# Dunhams Sporting Goods Rant



## FISHIN 2 (Jun 22, 2005)

Sister wanted to buy her son, 17 yrs old, a new remington 870 for X-mas. She went to Dunhams in Findlay, oh. Filled out all background search paperwork,, then was told she couldn't even get the gun that day. Never heard of spending over a coup[le hours to get a firearm unless a paperwork problem. Does Dicks and Dunhams practice next day service ? If so, I'm done shopping there. Mike


----------



## jlami (Jan 28, 2011)

That is typical, she.just got the "luck"of the draw. You could go in today and walk out with the gun in 20 min. When they do the background check there is always a chance that you are the random person that gets the three day wait. You can't be mad about it, that's just the way it is.

posted using Outdoor Hub Campfire


----------



## Slatebar (Apr 9, 2011)

A lot of different things will kick you into Delay.Simular names, prior govt. security clearence checks, prior FFL will all sometimes will kick you into delay. You can't blame the dealer. If she has a clear record it is no big deal.. Unless things have changed some dealers will release the firearm after a 3 day wait (legal) , some won't.


----------



## Hetfieldinn (May 17, 2004)

I bought a new slug gun at Dicks a few days before gun season. Filled out the paperwork, handed it to the sales guy, and he went into the back room to submit it. Less than a minute later, he came out and said it was approved, and a manager walked me to the front so I could pay for it.
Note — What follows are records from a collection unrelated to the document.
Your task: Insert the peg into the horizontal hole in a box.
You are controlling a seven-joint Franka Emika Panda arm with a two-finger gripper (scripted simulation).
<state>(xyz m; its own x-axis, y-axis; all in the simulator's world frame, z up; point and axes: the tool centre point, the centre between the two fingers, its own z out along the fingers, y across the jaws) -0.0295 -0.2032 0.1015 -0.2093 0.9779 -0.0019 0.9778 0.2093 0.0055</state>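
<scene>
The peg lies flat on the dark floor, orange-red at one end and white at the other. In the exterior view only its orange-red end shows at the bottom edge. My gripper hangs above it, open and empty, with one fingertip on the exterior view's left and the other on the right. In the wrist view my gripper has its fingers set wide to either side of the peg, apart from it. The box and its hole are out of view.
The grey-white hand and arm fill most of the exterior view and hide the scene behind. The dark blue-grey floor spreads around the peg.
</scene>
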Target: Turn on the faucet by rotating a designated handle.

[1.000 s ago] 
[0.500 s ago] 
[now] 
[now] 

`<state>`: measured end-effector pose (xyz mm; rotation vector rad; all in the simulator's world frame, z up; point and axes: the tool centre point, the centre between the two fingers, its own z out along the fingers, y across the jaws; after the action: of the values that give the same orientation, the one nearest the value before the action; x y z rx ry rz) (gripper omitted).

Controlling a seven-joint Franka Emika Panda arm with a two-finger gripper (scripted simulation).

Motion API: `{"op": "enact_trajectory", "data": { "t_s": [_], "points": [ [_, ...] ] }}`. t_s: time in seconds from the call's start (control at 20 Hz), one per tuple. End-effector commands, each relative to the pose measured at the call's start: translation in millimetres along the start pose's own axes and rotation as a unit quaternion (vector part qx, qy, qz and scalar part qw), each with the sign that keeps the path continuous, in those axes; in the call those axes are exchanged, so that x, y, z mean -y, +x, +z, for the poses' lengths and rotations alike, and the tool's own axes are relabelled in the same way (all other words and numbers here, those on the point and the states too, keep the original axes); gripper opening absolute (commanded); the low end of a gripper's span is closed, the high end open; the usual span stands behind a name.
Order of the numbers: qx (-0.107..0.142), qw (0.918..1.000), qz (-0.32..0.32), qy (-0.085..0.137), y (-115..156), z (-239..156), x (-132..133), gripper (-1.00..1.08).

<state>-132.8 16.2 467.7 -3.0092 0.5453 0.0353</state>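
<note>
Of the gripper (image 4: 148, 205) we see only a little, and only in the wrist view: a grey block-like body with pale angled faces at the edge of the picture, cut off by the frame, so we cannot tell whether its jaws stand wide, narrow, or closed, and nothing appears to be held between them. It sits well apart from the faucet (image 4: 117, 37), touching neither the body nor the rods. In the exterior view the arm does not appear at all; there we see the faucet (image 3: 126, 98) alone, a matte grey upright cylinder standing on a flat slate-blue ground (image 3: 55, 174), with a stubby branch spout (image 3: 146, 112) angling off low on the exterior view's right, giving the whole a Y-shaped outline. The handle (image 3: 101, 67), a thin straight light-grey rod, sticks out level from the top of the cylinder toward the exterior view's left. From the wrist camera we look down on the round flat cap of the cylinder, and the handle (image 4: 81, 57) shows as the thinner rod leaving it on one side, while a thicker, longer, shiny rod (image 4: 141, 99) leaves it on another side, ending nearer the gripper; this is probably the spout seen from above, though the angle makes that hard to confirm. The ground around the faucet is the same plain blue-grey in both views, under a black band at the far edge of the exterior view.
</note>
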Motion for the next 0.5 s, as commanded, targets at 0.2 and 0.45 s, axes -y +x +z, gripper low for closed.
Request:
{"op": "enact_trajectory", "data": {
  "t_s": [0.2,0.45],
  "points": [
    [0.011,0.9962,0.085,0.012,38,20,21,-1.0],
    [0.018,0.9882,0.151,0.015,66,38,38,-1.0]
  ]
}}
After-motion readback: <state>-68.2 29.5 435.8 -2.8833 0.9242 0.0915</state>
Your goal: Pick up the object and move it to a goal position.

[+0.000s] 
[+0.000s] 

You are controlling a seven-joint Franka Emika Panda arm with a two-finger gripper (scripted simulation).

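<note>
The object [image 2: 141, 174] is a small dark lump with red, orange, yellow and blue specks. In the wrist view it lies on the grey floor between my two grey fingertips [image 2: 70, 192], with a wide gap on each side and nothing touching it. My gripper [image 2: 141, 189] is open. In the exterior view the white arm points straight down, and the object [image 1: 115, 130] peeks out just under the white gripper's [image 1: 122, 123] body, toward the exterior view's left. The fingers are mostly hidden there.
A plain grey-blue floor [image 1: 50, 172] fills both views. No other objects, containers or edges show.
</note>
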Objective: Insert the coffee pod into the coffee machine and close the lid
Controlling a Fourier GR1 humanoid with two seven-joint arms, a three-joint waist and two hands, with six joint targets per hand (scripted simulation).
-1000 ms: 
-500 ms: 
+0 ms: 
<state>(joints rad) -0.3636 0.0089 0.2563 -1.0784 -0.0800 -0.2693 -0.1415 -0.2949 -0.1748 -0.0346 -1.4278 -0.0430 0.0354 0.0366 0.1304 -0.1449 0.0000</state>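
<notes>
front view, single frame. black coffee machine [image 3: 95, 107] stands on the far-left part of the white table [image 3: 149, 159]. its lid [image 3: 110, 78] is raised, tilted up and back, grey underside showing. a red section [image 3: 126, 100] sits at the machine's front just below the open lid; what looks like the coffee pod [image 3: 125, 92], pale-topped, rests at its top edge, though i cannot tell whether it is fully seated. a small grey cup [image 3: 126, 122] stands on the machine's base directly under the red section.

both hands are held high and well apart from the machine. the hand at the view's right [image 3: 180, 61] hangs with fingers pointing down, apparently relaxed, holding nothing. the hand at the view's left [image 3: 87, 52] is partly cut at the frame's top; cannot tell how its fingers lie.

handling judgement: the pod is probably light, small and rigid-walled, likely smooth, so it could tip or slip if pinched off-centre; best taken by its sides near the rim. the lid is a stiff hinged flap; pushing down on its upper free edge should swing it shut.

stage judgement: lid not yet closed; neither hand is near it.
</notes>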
The guy didn't know squat about guns, though. I asked to see the gun, which was a 20 guage 870 with a cantilevered rifled barrel. I asked if it was a 'combo', and did it come with a field barrel. He told me it was not, and that the rifled barrel was 'pinned' to the action, and could not be removed. I twisted off the end cap of the shell tube, and removed the barrel in all of seven seconds. I said to the guy, kind of sarcastically, 'you might want to send this one back to Remington, I think they forgot to 'pin' the barrel'. He said 'how did you do that?'. I explained that I removed the end cap, and pulled the barrel off. I asked a second time if it was a combo, and he said no. I then asked to see the box that the gun came in. Sure enough, there was a field barrel in the box, along with a Remington 2x7 scope. I told the gentleman that he should learn a little more about the products he sells.


----------



## geoffoquinn (Oct 2, 2011)

If they break the rules they lose their right to sell guns. I knew a guy who owned a pawn shop who had a regular customer who pawned stuff over a year with him. One day the guy came in and pawned a gun. The guy was denied the release of his gun when he came to get it. The guy was irate.
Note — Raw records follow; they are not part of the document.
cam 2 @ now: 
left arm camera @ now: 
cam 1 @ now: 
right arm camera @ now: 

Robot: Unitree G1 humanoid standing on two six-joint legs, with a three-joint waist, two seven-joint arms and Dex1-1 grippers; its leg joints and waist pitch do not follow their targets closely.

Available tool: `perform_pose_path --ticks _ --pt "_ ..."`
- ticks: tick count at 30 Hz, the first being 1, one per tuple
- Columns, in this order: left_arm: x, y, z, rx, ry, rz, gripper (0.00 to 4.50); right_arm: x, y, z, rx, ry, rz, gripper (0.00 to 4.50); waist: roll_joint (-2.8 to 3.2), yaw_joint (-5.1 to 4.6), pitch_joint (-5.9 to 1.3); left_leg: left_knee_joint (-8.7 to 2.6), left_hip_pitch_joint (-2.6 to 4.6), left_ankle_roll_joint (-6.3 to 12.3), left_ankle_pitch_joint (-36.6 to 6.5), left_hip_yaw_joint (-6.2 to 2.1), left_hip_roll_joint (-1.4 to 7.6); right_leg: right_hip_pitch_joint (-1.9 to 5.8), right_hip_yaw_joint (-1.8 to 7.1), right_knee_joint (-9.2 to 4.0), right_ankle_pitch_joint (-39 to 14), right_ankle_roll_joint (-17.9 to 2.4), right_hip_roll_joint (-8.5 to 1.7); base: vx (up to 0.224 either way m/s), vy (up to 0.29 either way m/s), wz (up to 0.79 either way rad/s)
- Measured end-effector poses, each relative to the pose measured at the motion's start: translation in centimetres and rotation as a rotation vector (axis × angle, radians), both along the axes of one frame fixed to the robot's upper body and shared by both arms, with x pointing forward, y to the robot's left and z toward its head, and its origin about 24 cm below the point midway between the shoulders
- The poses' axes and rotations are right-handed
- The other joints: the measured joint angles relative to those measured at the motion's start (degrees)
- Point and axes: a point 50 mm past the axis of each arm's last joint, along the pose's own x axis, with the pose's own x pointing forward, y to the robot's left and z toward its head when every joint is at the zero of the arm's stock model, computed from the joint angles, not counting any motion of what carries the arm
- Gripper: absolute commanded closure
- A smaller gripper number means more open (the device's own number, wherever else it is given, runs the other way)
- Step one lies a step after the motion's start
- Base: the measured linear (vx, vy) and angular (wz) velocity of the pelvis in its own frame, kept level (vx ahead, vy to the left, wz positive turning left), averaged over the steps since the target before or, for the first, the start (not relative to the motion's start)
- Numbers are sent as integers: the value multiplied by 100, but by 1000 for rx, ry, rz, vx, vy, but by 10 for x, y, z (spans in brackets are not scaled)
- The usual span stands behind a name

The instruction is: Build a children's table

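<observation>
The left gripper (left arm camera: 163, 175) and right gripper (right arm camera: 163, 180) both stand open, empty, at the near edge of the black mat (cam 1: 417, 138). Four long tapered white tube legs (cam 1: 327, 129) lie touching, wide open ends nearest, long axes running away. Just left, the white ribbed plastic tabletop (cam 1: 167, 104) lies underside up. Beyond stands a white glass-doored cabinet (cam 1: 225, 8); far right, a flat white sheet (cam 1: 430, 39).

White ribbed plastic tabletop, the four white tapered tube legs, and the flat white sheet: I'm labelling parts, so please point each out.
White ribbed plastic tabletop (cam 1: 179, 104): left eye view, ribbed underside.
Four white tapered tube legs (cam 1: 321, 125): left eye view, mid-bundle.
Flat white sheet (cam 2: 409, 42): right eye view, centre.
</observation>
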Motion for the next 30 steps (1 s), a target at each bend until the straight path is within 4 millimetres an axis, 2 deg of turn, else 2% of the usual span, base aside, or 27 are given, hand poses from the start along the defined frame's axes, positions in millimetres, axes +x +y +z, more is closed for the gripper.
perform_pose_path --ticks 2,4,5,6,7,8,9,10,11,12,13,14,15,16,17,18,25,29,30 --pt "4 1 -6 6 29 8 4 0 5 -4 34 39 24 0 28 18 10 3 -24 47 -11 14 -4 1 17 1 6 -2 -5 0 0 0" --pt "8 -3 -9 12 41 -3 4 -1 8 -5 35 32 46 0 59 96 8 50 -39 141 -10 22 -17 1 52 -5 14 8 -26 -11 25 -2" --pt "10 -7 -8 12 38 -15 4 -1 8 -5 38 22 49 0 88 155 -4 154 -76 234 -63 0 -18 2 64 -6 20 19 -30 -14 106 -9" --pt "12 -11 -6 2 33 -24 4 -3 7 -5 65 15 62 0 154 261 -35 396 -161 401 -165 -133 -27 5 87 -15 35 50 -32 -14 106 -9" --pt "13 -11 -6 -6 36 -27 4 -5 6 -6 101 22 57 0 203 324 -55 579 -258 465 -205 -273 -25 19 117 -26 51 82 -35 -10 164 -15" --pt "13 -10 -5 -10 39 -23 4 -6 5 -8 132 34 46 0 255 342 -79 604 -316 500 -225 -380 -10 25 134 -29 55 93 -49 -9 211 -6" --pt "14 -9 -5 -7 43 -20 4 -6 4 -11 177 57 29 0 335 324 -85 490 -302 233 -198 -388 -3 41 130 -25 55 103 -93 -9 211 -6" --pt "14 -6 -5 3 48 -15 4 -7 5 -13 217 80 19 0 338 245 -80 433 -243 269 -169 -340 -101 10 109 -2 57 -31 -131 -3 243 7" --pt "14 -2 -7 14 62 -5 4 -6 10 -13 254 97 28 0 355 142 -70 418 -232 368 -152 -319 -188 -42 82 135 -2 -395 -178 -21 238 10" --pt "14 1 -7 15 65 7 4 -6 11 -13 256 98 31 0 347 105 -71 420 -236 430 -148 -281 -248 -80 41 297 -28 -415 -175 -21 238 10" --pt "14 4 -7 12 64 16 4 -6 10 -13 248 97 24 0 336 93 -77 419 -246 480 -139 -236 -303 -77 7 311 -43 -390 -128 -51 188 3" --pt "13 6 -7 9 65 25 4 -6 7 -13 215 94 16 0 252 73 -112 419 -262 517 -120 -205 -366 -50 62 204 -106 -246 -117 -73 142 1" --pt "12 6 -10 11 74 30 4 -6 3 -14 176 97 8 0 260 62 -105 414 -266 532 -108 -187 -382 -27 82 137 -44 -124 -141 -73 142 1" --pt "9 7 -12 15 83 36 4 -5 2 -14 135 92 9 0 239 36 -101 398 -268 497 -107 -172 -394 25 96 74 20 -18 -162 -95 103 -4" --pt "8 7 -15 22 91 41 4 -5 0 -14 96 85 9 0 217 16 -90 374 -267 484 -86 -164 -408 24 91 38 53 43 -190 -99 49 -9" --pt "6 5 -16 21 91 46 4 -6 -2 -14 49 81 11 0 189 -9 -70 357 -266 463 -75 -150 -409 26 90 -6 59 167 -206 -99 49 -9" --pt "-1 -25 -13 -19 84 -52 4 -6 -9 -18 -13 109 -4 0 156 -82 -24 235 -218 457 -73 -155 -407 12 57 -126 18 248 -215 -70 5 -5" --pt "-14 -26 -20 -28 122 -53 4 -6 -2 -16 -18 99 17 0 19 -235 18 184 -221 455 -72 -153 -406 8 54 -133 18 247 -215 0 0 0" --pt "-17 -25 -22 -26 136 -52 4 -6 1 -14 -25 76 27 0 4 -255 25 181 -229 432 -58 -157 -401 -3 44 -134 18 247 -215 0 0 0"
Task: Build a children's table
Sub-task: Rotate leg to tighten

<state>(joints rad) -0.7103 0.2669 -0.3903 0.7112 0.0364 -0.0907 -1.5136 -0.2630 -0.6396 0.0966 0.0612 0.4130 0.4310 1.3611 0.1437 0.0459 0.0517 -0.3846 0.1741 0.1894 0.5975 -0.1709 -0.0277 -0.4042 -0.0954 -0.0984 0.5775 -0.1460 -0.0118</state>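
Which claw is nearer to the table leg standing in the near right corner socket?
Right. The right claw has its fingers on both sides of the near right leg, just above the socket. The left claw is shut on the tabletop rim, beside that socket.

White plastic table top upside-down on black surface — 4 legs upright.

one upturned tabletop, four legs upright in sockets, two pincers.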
After being intimidated by this guy that was twice his size for 20 minutes the man suggested that his friend come in and pick it up for him the next day. The pawn shop owner said if that's what you do how am I supposed to know what's going on but, I cannot let you leave this store with this gun. The next day the friend came in and picked up the gun shortly followed by the feds.
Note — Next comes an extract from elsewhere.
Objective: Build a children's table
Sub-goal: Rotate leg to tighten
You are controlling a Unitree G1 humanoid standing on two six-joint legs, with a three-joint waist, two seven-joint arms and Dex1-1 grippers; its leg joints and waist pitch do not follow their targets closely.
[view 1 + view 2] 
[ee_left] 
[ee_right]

Long story short he's in federal prison for 18 months for aiding a straw purchase of a fire arm. He also can no longer be in physical control of a weapon of any sort because he is now a felon. Which means his shop lost 20 percent of it's business. If they get an order to delay your fire arm purchase and give it to you any way or violate any rule regarding weapons they lose more than just one customer.


----------



## ironman172 (Apr 12, 2009)

after the elementary school shooting and the extreme gun buying to follow it is extremely hard for them to get through for the check....a friend that is a ffl dealer took all day long to finally get through just to hear a recording....maybe that or not.??????


----------



## bassmastermjb (Apr 8, 2004)

It took me 4 days to get through to the ATF to get a NIX background check done for a customer.The delay has nothing to do with the store you purchase a gun from, it's about the amount of guns being sold since the shooting in Conn.............Mark


----------



## Flatty01 (Aug 9, 2008)

Hate the game, not the player!


----------



## cedar1 (Feb 5, 2006)

just bought a pistol today at the new fur fin and feather. In and out in 20 minutes


----------



## FISHIN 2 (Jun 22, 2005)

Never new there was a random 3 day waiting period. Kinda sucks when X-mas is a couple days away though. She went to cabala's and walked out the door with one in an hour, same day. Mike


----------



## Papascott (Apr 22, 2004)

That there scares me. If a customer is delayed from the nix check and is able to go yo another store and purchase one right away? That nix system is more flawed than I thought. Its in place to keep people safe being able to bounce stores until you get accepted is scary stuff.


----------



## Dovans (Nov 15, 2011)

FISHIN 2 said:


> Never new there was a random 3 day waiting period. Kinda sucks when X-mas is a couple days away though. She went to cabala's and walked out the door with one in an hour, same day. Mike


Really? Wow. For some reason I thought that would have been impossible. Being she was denied for three days. I have been in a gun store where people were passing and one guy had to wait three days. He was pretty perturbed. Didnt know you could just go to another store.


----------



## FISHIN 2 (Jun 22, 2005)

Just found out sister had her husband try his luck @ Cabela's, that's how it went so smooth. Sorry for the confusion, just always thought you were guaranteed an out the door sale within reason if NIX check was good. Again, sorry, Mike

ps, still should be no hassle though for any legal american.


----------



## Ted Dressel (Dec 16, 2006)

My son had to wait for his 1911 colt cause he was fingerprinted for hiS CCW.That was within a week apart.


----------



## C.Keith&Co (Aug 28, 2010)

my Personal experience with Dunhams in Ashtabula Ohio was this- I stopped in to buy some shotgun shells to shoot some trap at the Ashtabula Rod and Gun Club ( great place to go if you are ever up that way- nice people too !!) and seen a GSG-5 22 on the wall and I asked the sales person what can you tell me about it ? guy didn't know much except it was on sale. the price was right so I purchased it. they do not do Dealer to Dealer with the pass of a F.F.L. so what ever -I filled out the 4473 handed it to the sales clerk, he gave it to his supervisor to check it then faxed it to their corporate headquarters to have it checked, once it got approved by corporate - the supervisor told the clerk it was ok, then they called it in to the background check center. then they told me to drive around back to the receiving door and they would hand me the rifle. drove around back and the sales clerk handed me the rifle out of the box because he could not get it back in the box, handed me the plastic bag with accessories -said have a nice day and slammed the door. that whole ordeal took 65 minutes. I will never purchase anything from Dunhams ever again it is obvious these people have little clue of what they are doing, and little knowledge of what they are selling.


----------